● **WORK INSTRUCTION**:
Which lines below contain "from"? Copy every one of them.

Segment Open

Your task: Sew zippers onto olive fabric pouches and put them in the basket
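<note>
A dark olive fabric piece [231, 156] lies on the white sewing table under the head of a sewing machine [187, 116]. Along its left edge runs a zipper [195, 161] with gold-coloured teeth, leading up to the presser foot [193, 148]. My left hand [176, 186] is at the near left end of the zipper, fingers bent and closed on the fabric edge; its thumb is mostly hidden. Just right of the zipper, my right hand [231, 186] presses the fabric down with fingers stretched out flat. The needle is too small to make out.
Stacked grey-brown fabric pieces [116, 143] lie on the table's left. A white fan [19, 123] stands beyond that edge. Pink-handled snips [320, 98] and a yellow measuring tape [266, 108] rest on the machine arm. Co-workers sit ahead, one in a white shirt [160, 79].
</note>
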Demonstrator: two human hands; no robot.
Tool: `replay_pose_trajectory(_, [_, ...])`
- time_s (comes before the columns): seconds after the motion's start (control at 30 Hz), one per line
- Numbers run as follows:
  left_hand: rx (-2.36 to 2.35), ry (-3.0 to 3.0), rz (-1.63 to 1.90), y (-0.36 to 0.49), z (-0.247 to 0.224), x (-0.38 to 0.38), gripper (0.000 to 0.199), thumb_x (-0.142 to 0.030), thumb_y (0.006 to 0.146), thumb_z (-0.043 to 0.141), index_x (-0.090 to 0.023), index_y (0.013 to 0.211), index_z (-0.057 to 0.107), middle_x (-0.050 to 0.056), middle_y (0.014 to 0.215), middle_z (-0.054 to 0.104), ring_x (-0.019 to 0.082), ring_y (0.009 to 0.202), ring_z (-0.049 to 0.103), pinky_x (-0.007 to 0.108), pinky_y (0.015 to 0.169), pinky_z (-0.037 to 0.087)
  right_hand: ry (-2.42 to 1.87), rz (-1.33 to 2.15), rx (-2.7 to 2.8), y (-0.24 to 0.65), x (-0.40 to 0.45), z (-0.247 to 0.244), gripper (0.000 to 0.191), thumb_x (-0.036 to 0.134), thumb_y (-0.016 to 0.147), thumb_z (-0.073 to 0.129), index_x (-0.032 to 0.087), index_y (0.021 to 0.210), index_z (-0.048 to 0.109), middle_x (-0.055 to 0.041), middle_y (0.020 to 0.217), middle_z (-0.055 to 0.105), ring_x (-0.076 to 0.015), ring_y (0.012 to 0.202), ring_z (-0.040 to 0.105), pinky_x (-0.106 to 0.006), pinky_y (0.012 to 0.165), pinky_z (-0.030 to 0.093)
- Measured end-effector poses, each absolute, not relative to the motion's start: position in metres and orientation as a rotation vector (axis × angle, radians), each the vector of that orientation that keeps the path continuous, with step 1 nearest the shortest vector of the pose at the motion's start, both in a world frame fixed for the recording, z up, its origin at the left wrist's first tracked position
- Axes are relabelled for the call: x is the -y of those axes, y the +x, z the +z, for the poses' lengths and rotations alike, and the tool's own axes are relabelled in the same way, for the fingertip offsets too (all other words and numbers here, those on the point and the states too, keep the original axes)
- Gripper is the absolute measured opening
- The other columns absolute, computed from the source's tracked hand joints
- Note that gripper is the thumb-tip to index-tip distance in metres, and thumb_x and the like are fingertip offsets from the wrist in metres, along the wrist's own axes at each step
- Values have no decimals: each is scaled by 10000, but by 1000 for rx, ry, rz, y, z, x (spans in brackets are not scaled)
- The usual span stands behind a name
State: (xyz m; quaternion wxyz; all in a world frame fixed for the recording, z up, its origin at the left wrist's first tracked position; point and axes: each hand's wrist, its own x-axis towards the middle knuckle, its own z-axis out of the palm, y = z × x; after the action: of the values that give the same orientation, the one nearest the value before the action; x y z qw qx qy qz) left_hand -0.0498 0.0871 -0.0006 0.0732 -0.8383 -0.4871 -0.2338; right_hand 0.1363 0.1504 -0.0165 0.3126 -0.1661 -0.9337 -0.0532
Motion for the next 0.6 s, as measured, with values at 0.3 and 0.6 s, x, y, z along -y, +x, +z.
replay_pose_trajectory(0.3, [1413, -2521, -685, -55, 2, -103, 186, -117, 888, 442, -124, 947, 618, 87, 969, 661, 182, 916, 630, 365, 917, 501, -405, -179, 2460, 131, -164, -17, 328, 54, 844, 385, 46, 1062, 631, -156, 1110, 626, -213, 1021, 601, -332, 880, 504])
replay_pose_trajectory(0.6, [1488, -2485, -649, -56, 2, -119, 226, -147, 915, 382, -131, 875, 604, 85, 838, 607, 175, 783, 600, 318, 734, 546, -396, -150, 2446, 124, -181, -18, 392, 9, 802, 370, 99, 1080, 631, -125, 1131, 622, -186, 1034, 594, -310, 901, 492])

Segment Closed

● **SOLUTION**:
- The other columns absolute, computed from the source's tracked hand joints
- Note that gripper is the thumb-tip to index-tip distance in metres, and thumb_x and the like are fingertip offsets from the wrist in metres, along the wrist's own axes at each step

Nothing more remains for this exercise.